I still believe that more than half of the appeal of a device like the iPad lies in the cloud--but, it needn't just be via remote servers. A personal cloud would be the best solution of all.

So, here's my wish list for a product I'd like to call Time Capsule AV.

  • An A5, or at least A4 processor. In order to stream music and video without a computer as the mediator, this Time Capsule will need some low-powered processor inside. Apple has just the product in everything from iPods to the Apple TV. If a $99 Apple TV can have an A4, why not a slightly higher-priced Time Capsule?
  • Home Sharing 2.0. Thanks to the iOS 4.3 update, iPhones, iPods and iPads can now stream shared music libraries. The only problem is, Home Sharing requires a computer to interface with. The solution: enable Home Sharing on the Time Capsule, too. Once the Time Capsule has a dedicated CPU (as stipulated above), it should be able to accommodate Home Sharing access from other devices without needing to have a PC/Mac running iTunes in the mix.
  • Thunderbolt. Apple's got a fancy new high-speed I/O port, and transfers of large files could be a breeze. On my Synology DiskStation DS211j, a 60GB file transfer could take hours.
  • Cloud sharing among all devices (or at least Apple ones). The thin MacBook Air, the storage-free Apple TV, iPhones, iPads: Apple's device landscape is begging for a centralized storage box. Time Capsule should function this way. Right now, it doesn't. While my Synology server can share files and stream music, its flexibility is also limited with iOS devices.
  • Remote file management app. Anyone who uses Dropbox knows how great it is to have access to your files from anywhere you can get Internet access. Apple should offer free iOS, OS X, and Windows apps that let you access and manipulate the files on the Time Capsule, whether you're doing so from your own LAN--or on the Internet from halfway around the world.
  • Lots of USB ports, or even a hard drive bay. The latter seems unlikely, but we'd take at least 3 USB ports for printer and multiple drive connectivity. We'd like to dream of 30-pin cable support for direct iDevice syncing, but we're not crazy.
  • Easy remote access setup. Frankly, setting up port access on my Synology server is a huge pain. As a result, I don't access my files when away from the home. Devices like the Pogoplug are better, but a more integrated solution is the best idea.
  • Airplay. Again, Apple's gone through the trouble of enabling a robust way of streaming audio and video between devices and to external speakers. A media-streaming Time Capsule would be a perfect fit.
  • Low power consumption. Rather than keep a computer running all the time, a low-power NAS-type device is a far more green way of sharing files at home.

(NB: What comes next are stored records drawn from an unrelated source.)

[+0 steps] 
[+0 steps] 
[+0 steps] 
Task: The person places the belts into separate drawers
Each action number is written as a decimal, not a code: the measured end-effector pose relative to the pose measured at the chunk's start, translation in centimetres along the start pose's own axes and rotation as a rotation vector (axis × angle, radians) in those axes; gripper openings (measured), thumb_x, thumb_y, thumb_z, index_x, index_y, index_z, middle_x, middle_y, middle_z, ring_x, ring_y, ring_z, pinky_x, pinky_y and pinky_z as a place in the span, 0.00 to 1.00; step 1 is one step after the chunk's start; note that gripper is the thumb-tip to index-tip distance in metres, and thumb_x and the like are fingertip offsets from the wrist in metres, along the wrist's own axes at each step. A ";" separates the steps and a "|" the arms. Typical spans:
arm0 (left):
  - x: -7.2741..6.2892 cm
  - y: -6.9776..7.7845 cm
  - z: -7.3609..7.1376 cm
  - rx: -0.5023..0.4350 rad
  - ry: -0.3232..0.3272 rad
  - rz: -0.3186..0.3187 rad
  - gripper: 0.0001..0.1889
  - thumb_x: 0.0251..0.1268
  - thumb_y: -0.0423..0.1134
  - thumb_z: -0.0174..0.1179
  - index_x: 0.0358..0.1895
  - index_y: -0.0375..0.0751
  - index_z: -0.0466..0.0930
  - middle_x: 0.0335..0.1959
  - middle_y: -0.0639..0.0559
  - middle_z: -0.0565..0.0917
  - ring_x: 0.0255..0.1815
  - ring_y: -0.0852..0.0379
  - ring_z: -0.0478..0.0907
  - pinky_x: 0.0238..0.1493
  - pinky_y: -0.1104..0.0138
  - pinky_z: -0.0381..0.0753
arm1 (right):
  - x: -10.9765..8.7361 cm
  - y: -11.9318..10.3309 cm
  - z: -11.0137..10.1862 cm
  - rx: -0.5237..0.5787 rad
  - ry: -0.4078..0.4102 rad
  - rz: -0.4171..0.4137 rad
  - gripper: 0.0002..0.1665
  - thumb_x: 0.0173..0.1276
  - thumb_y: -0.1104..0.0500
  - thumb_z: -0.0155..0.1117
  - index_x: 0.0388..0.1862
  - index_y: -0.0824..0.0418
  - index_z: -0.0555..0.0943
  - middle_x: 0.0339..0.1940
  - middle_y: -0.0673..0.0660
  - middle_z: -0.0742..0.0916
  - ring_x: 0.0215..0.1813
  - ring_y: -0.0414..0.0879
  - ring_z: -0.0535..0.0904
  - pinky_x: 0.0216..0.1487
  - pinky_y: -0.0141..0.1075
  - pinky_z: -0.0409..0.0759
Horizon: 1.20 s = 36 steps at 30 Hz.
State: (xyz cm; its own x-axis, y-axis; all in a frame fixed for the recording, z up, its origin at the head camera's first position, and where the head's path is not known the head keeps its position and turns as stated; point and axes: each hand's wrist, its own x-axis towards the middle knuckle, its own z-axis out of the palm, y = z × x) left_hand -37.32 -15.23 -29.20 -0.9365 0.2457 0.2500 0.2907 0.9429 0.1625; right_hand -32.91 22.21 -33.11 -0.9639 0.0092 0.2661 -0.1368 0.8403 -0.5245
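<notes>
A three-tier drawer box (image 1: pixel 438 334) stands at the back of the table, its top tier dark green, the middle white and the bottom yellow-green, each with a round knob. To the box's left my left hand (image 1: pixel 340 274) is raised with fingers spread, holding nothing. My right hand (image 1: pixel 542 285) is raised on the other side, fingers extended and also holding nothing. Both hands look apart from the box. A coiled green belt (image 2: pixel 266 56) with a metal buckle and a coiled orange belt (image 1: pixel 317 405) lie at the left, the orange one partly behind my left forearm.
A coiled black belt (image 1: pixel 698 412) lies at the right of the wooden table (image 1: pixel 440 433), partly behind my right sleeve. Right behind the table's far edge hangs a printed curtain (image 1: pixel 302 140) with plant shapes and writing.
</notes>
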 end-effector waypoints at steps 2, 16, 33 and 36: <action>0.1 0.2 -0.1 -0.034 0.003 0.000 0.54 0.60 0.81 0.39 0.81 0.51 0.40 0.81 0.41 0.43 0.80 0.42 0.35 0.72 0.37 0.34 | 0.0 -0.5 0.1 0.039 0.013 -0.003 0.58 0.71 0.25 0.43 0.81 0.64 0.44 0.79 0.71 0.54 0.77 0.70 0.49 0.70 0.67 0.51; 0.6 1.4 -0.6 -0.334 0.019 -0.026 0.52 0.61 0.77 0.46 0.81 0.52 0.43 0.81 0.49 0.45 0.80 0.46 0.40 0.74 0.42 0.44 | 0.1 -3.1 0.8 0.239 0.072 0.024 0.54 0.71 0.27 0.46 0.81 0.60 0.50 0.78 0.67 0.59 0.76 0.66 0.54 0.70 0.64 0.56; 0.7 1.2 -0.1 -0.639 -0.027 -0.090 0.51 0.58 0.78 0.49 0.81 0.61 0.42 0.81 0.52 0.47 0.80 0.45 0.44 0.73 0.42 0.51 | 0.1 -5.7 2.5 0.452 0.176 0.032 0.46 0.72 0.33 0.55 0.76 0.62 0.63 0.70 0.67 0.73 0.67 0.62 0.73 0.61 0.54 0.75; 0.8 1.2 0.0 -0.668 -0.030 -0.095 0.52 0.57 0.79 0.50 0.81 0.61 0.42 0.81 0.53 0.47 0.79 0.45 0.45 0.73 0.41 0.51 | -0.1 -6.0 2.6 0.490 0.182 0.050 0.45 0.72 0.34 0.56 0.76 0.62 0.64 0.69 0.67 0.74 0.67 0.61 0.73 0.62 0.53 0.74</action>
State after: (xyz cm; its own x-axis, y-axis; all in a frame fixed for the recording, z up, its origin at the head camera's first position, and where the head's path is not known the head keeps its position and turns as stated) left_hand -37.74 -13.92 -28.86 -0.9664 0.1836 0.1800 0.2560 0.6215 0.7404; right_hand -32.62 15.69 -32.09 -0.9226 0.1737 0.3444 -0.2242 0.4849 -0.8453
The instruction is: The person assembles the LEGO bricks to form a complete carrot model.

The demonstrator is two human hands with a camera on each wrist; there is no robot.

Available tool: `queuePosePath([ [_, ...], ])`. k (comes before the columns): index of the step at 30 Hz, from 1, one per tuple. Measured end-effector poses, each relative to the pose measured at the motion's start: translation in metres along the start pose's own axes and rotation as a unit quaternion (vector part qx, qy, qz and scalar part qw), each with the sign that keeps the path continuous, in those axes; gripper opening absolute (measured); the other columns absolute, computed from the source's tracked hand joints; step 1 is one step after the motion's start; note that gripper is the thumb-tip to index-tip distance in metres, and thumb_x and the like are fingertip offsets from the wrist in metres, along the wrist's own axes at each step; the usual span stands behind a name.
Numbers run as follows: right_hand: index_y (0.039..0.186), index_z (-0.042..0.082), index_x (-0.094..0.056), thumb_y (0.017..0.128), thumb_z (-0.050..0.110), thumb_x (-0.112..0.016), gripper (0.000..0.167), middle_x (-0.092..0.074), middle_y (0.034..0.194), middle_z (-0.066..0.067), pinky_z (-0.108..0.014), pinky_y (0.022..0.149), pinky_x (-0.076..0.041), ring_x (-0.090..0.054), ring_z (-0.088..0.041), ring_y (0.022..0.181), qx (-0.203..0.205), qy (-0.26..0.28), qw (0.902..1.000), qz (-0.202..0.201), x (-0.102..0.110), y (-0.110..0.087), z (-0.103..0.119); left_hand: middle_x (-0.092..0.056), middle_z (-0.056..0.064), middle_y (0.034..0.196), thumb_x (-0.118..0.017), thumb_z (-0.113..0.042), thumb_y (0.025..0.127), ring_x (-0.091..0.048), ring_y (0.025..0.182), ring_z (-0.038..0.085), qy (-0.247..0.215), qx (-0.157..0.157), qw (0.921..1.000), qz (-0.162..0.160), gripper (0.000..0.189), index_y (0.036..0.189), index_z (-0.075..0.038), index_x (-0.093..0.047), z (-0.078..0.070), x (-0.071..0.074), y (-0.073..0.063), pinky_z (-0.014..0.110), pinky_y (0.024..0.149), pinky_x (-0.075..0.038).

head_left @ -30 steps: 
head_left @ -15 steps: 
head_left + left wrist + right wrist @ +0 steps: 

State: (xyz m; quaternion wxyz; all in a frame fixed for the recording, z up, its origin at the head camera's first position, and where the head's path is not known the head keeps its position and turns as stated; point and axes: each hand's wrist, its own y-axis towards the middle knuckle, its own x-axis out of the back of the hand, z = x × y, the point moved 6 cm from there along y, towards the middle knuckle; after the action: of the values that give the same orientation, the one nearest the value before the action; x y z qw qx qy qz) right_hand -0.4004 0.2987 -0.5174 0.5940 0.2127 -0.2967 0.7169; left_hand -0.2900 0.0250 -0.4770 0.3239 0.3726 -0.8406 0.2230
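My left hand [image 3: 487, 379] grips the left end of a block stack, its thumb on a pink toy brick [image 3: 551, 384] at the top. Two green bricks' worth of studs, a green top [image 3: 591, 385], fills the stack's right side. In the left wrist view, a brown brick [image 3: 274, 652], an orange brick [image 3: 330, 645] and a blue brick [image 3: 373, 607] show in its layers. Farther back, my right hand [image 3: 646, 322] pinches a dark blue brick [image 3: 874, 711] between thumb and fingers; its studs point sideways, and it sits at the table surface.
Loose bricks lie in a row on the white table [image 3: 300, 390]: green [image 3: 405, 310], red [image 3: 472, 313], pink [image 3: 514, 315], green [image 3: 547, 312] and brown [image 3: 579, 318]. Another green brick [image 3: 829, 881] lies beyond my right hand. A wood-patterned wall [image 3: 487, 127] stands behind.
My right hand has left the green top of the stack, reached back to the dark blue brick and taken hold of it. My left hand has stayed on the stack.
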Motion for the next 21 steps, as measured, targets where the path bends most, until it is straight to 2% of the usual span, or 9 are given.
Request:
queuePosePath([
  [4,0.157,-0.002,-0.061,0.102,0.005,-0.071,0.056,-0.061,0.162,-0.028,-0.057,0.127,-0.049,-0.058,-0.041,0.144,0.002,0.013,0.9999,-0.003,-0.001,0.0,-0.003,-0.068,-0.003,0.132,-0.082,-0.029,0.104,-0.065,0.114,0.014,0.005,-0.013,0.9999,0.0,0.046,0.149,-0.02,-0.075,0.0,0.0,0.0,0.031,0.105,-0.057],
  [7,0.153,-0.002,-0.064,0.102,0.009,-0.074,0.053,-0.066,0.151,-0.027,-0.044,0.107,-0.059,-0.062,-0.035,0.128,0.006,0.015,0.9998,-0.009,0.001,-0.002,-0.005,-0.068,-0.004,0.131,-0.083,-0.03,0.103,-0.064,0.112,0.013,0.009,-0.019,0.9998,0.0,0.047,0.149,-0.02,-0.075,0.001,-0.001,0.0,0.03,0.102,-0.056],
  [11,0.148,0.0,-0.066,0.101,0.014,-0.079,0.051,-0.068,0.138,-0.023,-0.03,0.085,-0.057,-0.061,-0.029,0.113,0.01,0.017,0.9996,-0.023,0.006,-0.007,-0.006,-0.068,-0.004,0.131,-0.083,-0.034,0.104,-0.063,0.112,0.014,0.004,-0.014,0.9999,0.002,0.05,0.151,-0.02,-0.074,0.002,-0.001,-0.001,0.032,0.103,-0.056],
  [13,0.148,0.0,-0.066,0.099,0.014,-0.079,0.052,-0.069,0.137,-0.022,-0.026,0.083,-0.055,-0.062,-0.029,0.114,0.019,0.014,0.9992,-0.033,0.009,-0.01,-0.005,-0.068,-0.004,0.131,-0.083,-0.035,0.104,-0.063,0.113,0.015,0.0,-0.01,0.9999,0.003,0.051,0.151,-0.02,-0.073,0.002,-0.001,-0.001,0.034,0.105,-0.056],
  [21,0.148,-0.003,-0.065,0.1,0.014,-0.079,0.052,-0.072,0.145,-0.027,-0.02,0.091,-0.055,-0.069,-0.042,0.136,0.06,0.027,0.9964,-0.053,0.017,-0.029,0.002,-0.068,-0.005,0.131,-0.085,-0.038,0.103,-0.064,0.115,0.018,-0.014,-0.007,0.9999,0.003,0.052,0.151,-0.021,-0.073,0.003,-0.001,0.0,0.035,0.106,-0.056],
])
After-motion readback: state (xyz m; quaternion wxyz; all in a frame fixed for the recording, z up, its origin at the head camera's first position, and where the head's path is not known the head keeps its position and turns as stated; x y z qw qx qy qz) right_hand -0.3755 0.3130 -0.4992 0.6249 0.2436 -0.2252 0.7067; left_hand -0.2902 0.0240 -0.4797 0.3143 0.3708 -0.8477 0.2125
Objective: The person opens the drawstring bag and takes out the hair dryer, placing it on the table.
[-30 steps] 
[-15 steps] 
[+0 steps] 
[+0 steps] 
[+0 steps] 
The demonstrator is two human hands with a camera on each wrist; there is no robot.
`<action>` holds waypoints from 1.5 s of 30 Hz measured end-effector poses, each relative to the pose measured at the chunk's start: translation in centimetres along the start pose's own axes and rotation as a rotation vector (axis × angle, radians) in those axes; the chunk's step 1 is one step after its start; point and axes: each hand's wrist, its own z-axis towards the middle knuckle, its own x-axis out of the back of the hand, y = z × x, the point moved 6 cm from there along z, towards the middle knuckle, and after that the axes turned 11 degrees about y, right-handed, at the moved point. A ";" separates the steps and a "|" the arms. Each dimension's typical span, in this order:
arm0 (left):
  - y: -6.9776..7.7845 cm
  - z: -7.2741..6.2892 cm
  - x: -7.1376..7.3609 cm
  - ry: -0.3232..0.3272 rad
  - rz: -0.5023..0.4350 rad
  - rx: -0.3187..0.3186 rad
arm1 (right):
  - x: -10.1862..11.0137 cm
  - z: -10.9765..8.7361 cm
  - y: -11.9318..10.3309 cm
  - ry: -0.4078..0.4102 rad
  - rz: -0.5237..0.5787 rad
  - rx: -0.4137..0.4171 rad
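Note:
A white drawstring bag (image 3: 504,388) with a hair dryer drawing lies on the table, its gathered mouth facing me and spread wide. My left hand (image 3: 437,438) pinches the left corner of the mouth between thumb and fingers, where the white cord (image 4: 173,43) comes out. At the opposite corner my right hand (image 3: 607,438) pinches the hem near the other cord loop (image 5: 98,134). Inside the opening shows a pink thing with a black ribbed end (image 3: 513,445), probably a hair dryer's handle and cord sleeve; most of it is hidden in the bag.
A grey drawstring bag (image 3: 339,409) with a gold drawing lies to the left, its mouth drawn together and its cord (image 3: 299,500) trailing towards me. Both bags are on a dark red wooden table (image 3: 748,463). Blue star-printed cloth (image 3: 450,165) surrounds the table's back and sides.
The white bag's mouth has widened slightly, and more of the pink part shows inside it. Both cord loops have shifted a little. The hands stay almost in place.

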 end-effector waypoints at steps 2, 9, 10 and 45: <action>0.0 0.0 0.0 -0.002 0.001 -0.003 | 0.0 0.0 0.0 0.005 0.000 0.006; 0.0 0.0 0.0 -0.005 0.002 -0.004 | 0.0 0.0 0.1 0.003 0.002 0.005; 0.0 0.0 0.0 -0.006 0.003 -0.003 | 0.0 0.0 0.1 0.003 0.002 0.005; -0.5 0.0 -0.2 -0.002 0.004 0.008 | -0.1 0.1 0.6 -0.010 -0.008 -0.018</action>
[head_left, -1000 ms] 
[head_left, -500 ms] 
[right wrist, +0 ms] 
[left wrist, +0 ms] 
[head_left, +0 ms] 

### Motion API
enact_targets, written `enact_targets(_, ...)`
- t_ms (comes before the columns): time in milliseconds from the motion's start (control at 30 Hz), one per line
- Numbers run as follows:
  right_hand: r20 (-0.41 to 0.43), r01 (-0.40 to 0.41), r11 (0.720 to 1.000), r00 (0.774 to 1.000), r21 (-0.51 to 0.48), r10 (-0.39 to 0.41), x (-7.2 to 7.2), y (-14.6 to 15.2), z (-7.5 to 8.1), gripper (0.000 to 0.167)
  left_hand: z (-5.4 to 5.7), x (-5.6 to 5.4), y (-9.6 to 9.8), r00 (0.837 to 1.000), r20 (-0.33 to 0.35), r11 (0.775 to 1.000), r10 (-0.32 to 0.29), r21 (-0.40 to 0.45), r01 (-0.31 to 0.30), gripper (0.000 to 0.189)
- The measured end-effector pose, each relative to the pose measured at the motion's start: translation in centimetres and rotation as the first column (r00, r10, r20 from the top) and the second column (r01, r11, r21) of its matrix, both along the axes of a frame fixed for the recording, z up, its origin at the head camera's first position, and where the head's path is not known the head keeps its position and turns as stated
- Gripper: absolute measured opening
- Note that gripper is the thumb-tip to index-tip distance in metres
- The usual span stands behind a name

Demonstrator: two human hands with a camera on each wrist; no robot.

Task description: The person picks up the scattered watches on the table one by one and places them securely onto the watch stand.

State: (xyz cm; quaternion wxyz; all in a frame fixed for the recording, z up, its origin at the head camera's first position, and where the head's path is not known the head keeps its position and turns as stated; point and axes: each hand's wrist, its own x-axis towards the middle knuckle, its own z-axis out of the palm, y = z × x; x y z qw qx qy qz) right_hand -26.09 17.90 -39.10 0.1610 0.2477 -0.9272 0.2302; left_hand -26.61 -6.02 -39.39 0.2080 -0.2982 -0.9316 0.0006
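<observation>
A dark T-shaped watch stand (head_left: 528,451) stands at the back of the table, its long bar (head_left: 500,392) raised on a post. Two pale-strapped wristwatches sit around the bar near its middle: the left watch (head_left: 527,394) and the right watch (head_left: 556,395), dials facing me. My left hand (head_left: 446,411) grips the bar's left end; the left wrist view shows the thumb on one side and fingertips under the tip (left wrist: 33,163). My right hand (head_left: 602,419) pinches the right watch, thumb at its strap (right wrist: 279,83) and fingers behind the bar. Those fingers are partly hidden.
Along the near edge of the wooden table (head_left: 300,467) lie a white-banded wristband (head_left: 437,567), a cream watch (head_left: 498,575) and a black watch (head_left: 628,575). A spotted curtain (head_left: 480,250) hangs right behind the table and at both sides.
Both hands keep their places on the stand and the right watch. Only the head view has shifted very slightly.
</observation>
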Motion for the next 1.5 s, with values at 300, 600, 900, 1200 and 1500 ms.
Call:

Where would this Time Capsule AV go? Exactly where my old Time Capsule sits. It could interact with the Apple TV, serve music to my iPad, and generally make life a lot easier than my assorted problematic boxes. Of course, I'm assuming Apple won't release such a product. But, if they do, I think I wouldn't be the only person who'd want to buy one.

For the average person, the home server landscape is a mess. So is the fragmented world of cloud storage. Apple does a good job at developing simple solutions to complicated technology. It seems like a good match to me.